Pick every line out of the entries below that holds the string "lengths", and report them.

Segment Start: Supplied material

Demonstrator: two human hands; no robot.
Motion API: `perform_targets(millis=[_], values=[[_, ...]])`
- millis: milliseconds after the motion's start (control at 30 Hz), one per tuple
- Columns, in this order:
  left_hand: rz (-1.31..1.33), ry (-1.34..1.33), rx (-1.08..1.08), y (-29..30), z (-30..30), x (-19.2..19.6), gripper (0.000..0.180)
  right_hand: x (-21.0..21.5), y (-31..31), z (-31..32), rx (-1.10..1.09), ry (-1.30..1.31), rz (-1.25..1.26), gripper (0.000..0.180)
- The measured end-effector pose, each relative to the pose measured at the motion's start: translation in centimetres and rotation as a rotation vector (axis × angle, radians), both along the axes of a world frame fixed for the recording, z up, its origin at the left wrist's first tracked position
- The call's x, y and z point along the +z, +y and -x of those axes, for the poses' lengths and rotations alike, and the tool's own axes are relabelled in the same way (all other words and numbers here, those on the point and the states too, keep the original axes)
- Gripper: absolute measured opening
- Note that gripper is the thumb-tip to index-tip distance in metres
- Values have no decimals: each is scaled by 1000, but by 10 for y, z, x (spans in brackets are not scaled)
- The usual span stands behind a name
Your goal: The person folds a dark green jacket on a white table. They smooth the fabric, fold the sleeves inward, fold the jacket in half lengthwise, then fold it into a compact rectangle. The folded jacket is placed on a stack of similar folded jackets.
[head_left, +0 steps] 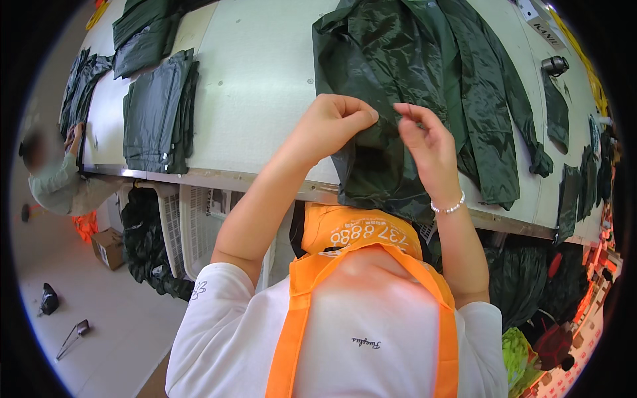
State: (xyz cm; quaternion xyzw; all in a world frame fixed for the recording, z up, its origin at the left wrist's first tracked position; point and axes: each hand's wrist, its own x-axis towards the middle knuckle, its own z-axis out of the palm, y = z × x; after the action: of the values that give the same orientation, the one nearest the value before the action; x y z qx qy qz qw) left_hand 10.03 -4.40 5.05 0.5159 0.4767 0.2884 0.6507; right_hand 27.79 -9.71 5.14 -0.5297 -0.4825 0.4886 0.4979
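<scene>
Head view, work at the table edge. My left hand [335, 123] and my right hand [424, 142] meet over the near end of a dark green raincoat [424, 86], which lies spread on the pale cutting table [259, 79]. The garment's long axis runs from about six o'clock, where its lower end hangs over the table's metal edge toward my orange apron [361, 239], up to about twelve o'clock at the far side of the table. From both hands the bulk of the cloth lies at twelve to one o'clock; the part under my fingers is the near end, at the centre of the picture.

Left hand: fingers curled shut into a loose fist, pinching a fold of the green cloth at its three o'clock side. Right hand: thumb and forefinger drawn together on the same fold at its nine o'clock side, the other fingers half spread above it; a bead bracelet [448, 206] sits on that wrist. The two hands stand just beside each other, equally near the fold.

At nine o'clock on the table lies a folded stack of dark green garments [159, 113]. Beyond it, at the picture's left rim, another person [56, 172] leans at the table end.
</scene>
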Motion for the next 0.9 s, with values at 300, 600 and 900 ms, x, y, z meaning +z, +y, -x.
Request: perform_targets(millis=[300, 600, 900], values=[[-725, 211, -34, -26, 23, -6, 17, 7, 4, -15, -7, 161, 223, 20], [-969, 297, 164, -45, 39, -14, 28, 4, -30, 22, 280, -443, -22, 49], [-1100, 498, 178, -60, 34, -18, 28, 5, -25, 26, 374, -198, -72, 20]])
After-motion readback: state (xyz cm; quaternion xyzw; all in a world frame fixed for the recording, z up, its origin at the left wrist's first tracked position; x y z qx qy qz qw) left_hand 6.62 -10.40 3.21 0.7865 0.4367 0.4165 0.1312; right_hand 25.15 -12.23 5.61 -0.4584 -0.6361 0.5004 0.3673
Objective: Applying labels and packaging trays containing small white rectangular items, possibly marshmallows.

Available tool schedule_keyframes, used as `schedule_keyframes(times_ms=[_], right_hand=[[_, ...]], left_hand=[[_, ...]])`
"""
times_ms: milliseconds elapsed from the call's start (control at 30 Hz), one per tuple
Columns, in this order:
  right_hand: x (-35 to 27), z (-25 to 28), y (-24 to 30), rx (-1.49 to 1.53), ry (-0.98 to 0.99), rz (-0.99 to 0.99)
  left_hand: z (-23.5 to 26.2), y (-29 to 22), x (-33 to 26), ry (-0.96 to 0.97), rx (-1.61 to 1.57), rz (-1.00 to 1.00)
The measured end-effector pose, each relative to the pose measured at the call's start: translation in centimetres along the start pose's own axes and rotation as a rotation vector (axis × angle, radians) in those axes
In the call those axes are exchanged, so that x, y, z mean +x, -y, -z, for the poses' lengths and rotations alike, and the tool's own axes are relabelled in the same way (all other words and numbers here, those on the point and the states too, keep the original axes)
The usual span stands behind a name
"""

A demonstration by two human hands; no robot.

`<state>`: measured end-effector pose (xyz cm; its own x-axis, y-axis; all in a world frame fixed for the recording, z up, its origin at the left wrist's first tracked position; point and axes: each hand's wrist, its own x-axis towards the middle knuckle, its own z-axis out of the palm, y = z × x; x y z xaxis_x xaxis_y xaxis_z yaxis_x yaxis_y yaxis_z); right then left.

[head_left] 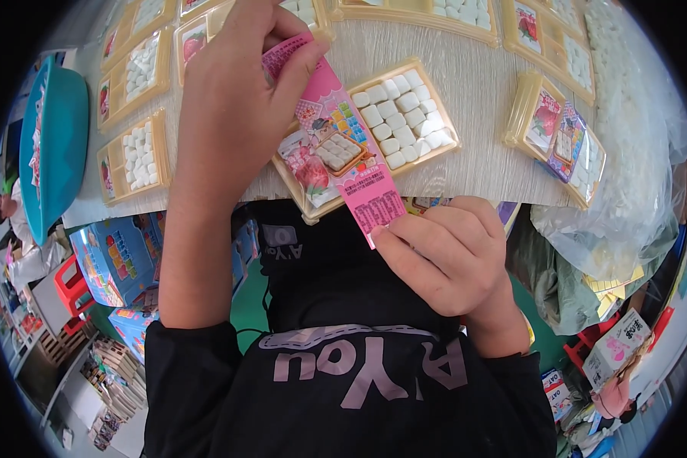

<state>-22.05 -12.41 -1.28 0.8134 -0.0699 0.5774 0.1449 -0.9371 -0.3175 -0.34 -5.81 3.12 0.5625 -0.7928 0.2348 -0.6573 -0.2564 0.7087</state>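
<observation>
My left hand [240, 91] pinches the upper end of a long pink printed cardboard strip [340, 137]. At its lower end my right hand [450, 252] grips the strip's corner between thumb and fingers. The strip slants across a cream plastic tray [456, 145] at the table's near edge, covering its middle. White pillow-shaped pieces [404, 114] fill the tray's right compartment. In its left one lies a packet with a strawberry picture [307, 169], partly hidden by the strip. Whether the strip touches the tray, I cannot tell.
Similar filled trays [133, 156] stand at left and along the far side. One at right wears a purple printed sleeve [569, 141]. A teal basin [57, 145] is at far left, clear plastic bags [618, 137] at right. Blue printed cartons [118, 256] sit below the table edge.
</observation>
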Motion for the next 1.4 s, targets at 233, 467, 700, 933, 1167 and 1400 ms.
schedule_keyframes(times_ms=[233,467,700,933,1167,1400], right_hand=[[0.1,-0.3,-0.3,-0.007,0.021,-0.024],[1.0,-0.9,-1.0,0.106,0.029,-0.084],[1.1,-1.2,-1.3,0.099,0.048,-0.152],[0.9,-0.9,-1.3,0.132,0.078,-0.118],[1.2,-0.6,-0.7,0.078,0.148,-0.112],[1.8,1.6,0.2,0.079,0.27,-0.152]], left_hand=[[-0.3,0.4,0.0,-0.003,0.069,-0.028],[-0.2,2.2,0.2,-0.006,0.107,-0.09],[-0.2,0.8,-0.3,-0.024,0.121,-0.128],[-0.2,1.7,-0.2,0.006,0.167,-0.113],[-0.1,4.3,0.7,-0.241,0.311,-0.474],[1.8,2.5,-3.1,-0.34,0.282,-0.344]])
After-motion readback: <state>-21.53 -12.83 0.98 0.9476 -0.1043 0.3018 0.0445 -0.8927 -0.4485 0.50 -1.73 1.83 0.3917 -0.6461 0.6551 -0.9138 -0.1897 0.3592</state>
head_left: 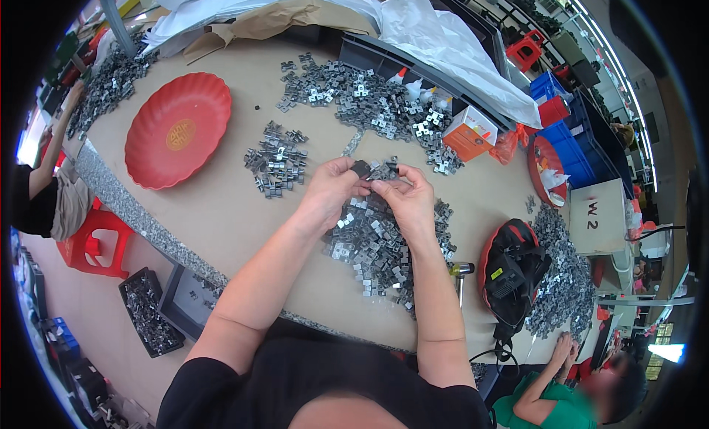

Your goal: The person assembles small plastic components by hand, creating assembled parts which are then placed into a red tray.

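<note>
So both my hands are busy over the middle of the counter (229, 218), nearly touching each other. My left hand (336, 184) has thumb and fingers pinched on a small dark piece (360, 168), and my right hand (408, 200) is pinched on a grey metal clip (381, 170) right beside it. Can't tell if the two are joined, too small to see.

Right under my wrists there's a loose pile of clips (369, 244) spreading toward the near edge. A smaller heap (277, 159) sits off to the left, and a big heap (369, 97) runs along the far edge, up against a black tray (377, 54), with an orange and white box (470, 134) at its right end. Big red scalloped dish (203, 104) is over by the left edge. On my right there's a hammer (462, 269), then a black bag (509, 274), then another mound of parts (561, 281) toward the right edge.
</note>
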`<state>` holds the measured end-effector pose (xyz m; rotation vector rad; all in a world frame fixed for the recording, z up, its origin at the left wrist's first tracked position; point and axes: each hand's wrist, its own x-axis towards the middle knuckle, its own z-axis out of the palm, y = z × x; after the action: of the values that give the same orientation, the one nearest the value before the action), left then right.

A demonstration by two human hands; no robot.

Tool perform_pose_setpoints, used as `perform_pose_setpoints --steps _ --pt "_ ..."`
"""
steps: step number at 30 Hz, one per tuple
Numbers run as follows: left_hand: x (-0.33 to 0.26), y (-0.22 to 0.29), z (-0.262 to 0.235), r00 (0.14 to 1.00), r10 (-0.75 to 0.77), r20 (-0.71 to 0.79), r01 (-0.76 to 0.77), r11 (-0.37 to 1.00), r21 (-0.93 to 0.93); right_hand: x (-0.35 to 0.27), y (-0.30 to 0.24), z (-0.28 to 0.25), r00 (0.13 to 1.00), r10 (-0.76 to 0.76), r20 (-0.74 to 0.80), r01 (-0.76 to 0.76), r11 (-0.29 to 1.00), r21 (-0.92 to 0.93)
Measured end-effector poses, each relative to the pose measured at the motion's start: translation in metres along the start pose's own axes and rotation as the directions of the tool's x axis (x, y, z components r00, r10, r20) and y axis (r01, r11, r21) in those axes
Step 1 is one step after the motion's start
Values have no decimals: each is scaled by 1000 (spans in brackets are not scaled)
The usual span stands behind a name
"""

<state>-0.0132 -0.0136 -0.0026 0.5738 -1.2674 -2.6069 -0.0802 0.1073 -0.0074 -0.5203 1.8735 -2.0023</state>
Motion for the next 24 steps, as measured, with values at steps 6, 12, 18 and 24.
perform_pose_setpoints --steps 6,12,18,24 --pt "5 -5 -5 996 36 -84 -36 999 1 -3 -14 -3 986 165 15 -164 986 -33" --pt "2 -3 -4 998 38 -48 -36 998 43 -4 -21 -6 939 283 194 -281 959 -39" --pt "2 -5 -5 998 65 17 -66 997 35 -1 -18 -7 913 316 258 -316 948 -45" --pt "0 -3 -4 1000 -5 -15 6 1000 9 -1 -15 -7 909 322 266 -313 947 -78"
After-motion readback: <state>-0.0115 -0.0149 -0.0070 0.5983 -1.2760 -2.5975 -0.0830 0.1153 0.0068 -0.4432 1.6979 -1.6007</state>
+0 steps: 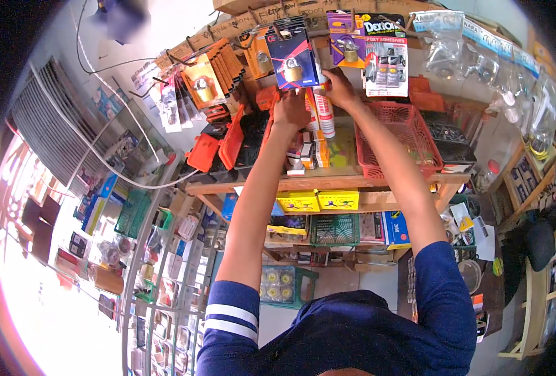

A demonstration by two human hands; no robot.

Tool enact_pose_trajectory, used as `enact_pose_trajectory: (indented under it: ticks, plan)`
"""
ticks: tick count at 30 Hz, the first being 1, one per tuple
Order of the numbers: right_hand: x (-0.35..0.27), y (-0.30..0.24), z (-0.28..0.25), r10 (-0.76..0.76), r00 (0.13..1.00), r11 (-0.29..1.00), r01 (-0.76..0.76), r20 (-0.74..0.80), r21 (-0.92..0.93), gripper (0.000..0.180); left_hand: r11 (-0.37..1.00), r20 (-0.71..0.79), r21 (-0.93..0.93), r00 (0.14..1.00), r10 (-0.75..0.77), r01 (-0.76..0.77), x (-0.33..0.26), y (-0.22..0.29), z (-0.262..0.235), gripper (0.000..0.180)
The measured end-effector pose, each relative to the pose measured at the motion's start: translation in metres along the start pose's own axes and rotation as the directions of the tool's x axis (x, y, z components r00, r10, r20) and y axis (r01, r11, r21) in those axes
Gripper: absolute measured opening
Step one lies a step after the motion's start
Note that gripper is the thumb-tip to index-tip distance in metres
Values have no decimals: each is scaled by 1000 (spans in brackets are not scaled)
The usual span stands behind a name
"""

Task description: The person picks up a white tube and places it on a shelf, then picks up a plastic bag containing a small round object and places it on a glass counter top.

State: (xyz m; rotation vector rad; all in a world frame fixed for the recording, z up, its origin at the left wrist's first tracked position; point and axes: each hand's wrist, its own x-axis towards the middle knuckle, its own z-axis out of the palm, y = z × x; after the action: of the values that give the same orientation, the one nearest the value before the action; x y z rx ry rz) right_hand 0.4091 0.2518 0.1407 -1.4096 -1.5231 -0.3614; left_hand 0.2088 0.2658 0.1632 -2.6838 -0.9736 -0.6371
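Note:
Both my arms stretch forward over a wooden shelf. Beneath a hanging stack of carded padlocks [292, 57], my left hand [292, 111] reaches in beside some white and red tubes; its fingertips are hidden. My right hand [340, 89] is closed at the upper end of a white and red cartridge tube [324, 116], its fingers partly out of sight behind the tube and cards. The tube stands upright between my two hands. Below my left wrist, several small orange and white boxes [307, 152] are stacked on the shelf.
Orange cases [230, 145] stand left of my left arm, a red plastic basket [398, 161] under my right. Hooks above carry more padlock cards [203, 86], an adhesive pack [386, 59] and clear bags [444, 53]. Yellow boxes [317, 200] sit on the lower shelf. A glass display case [165, 288] is at left.

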Motion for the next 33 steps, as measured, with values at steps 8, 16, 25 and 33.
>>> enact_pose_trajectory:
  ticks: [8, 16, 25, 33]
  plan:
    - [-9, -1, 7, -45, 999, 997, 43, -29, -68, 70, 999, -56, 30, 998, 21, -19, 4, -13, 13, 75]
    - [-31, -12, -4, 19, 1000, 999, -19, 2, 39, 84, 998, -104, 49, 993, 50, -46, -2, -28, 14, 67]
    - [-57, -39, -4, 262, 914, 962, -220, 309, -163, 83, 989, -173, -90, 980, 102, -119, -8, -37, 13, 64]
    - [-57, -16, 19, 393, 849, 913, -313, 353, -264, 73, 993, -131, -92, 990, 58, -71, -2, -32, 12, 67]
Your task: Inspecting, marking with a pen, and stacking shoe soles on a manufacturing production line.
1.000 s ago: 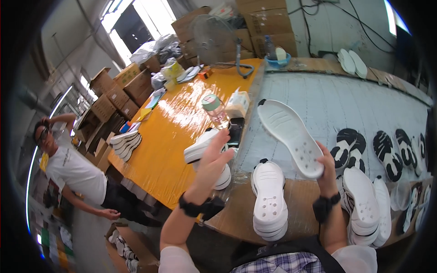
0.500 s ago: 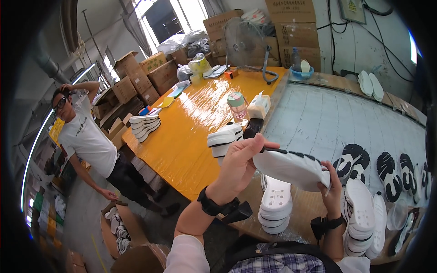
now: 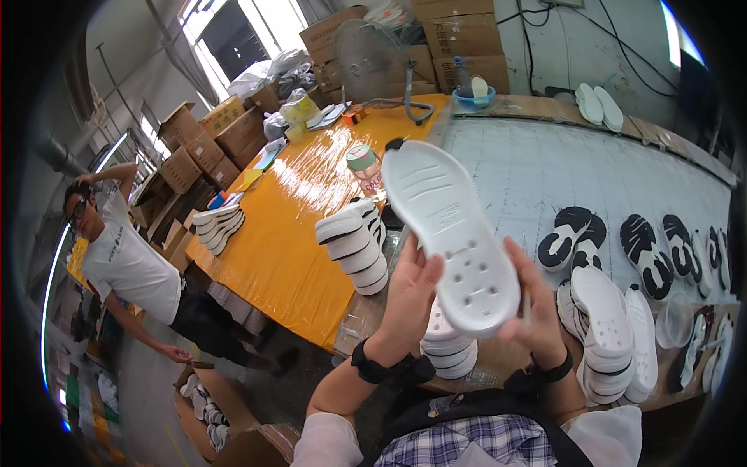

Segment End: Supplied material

Written solution:
- The call's x, y and z point along the +z, +y and -x of those axes, for the poses' lengths and rotations alike, and the tool's own axes are relabelled in the same way (all other words and numbers here, those on the point and the states too, keep the original axes)
In the call those axes are exchanged, so that x, y, z mean +x, -y, -z, for the poses' lengths and rotations alike, and the tool's own axes are relabelled in the same way (all other words and numbers here, those on the point and the states too, keep the original axes)

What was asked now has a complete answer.